Go through the entries below and count the lines holding the word "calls". Reply with only the number, please.

#####

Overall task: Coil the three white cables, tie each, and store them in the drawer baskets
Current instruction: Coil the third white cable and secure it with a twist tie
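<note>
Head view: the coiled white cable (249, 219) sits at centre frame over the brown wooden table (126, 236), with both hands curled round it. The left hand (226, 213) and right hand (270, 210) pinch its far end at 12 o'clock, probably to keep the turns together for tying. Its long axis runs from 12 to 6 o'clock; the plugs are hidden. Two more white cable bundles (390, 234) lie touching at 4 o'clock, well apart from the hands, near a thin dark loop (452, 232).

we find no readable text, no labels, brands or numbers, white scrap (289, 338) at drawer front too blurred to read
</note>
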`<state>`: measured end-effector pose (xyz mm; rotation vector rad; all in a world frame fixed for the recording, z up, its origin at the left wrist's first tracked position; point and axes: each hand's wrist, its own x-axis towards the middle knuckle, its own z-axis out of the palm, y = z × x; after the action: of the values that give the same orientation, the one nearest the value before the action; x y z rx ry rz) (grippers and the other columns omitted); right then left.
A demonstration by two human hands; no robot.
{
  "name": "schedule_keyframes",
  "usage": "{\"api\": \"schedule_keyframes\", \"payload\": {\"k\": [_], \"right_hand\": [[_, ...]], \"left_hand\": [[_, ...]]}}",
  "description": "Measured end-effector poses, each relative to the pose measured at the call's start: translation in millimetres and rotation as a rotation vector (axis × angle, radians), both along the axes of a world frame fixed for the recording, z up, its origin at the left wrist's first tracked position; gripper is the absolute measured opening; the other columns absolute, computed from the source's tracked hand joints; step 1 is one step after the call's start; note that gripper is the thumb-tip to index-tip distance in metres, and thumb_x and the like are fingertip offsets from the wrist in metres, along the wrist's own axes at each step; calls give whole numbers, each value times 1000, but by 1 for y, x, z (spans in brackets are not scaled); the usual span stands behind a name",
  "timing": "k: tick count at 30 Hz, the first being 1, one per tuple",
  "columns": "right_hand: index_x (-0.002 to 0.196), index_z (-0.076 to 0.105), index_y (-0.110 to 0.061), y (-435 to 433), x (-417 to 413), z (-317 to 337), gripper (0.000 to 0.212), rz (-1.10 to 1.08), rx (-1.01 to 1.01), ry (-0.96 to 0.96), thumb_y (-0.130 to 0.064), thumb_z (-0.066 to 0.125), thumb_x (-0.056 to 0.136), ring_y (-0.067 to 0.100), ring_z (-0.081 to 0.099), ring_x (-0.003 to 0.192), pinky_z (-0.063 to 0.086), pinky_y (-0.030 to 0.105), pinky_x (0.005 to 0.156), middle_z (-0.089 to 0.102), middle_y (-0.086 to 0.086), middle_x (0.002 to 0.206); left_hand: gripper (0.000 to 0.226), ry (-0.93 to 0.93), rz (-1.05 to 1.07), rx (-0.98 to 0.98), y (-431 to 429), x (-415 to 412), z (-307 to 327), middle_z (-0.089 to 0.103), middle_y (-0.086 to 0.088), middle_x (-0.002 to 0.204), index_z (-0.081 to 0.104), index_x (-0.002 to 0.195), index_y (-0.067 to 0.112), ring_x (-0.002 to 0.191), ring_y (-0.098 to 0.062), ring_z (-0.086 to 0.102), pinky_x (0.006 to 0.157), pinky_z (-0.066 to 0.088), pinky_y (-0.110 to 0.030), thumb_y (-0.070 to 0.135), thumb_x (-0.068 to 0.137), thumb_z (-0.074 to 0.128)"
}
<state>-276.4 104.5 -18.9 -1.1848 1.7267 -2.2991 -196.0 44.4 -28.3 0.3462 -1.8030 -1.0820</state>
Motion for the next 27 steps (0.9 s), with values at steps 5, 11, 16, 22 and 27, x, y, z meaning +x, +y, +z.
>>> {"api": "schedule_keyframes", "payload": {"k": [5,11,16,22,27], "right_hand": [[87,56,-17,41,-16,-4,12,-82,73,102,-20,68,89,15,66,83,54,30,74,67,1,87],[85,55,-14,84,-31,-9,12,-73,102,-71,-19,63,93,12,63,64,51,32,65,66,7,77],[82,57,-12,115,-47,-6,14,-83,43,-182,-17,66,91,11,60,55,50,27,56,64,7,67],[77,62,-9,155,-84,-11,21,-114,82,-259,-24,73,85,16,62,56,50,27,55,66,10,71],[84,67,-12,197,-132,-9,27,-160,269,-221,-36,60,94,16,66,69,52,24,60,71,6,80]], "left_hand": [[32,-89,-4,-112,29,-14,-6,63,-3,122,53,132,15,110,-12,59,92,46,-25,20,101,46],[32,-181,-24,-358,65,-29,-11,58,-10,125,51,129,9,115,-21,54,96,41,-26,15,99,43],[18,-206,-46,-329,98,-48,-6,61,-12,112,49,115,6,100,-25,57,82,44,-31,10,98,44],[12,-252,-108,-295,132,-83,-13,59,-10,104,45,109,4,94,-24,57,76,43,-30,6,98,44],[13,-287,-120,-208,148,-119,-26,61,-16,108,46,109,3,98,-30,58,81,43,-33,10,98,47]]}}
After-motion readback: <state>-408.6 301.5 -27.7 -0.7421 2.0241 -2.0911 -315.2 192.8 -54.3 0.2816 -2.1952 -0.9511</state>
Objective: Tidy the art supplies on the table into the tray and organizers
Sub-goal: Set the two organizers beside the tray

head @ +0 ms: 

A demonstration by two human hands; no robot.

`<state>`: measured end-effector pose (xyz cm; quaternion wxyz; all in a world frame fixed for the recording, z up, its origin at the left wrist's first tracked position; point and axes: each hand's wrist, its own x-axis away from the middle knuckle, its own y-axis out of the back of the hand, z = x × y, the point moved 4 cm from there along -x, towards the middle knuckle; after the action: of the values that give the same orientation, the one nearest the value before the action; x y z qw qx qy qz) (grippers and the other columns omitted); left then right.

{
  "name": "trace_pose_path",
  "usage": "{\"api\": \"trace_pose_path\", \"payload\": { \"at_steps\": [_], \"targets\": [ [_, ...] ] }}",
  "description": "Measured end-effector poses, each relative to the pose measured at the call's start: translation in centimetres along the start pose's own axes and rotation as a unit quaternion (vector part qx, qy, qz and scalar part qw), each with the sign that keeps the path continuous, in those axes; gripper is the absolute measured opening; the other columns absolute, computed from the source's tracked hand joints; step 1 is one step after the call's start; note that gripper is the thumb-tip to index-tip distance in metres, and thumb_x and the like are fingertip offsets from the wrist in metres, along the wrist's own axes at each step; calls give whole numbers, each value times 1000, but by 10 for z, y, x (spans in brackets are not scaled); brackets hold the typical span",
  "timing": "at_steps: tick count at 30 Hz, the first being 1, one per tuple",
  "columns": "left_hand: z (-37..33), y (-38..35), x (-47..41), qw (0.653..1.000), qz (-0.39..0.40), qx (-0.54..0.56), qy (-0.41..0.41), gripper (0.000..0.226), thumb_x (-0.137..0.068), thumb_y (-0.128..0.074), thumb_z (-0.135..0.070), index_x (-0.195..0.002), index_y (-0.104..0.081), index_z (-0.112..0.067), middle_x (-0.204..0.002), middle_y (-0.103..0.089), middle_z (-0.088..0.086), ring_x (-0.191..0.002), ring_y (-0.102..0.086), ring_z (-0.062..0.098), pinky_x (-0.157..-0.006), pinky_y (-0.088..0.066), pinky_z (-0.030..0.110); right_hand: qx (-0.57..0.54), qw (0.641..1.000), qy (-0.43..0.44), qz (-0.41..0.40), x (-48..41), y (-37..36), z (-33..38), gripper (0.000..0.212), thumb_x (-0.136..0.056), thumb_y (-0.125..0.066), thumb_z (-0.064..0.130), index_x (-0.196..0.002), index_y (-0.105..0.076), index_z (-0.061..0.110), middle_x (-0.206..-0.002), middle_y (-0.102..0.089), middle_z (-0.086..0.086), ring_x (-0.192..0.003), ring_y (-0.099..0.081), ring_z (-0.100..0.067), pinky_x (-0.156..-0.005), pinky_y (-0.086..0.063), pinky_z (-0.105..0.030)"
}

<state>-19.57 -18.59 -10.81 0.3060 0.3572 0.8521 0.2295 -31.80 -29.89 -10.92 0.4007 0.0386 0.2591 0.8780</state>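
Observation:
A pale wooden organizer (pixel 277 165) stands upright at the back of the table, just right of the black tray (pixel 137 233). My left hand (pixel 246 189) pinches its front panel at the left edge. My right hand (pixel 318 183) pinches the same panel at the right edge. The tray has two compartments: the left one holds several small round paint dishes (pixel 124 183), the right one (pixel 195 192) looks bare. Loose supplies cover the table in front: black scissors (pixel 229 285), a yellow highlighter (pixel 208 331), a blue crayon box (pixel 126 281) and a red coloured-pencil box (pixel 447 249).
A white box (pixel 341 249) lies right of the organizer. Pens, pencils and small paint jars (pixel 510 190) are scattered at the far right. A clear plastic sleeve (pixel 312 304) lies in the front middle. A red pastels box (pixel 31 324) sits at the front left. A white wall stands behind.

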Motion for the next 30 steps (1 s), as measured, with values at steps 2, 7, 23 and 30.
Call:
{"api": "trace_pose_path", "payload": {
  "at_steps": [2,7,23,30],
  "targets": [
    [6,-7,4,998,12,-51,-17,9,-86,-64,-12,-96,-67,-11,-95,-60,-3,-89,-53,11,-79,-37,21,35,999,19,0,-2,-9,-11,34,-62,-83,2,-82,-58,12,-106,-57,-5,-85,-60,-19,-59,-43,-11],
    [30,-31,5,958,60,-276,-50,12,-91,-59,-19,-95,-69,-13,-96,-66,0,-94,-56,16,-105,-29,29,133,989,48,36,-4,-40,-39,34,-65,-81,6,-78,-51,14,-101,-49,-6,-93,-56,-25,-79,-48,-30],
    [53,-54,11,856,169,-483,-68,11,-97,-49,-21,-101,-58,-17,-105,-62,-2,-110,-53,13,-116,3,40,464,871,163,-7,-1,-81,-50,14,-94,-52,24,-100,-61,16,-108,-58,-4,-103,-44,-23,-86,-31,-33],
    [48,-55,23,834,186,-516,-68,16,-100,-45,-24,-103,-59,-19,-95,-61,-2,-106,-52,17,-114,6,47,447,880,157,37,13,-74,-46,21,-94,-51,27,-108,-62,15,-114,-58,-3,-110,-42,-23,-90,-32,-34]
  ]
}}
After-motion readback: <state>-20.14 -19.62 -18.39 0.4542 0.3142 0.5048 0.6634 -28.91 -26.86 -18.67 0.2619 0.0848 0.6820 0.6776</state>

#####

### SOLUTION TO THIS TASK:
2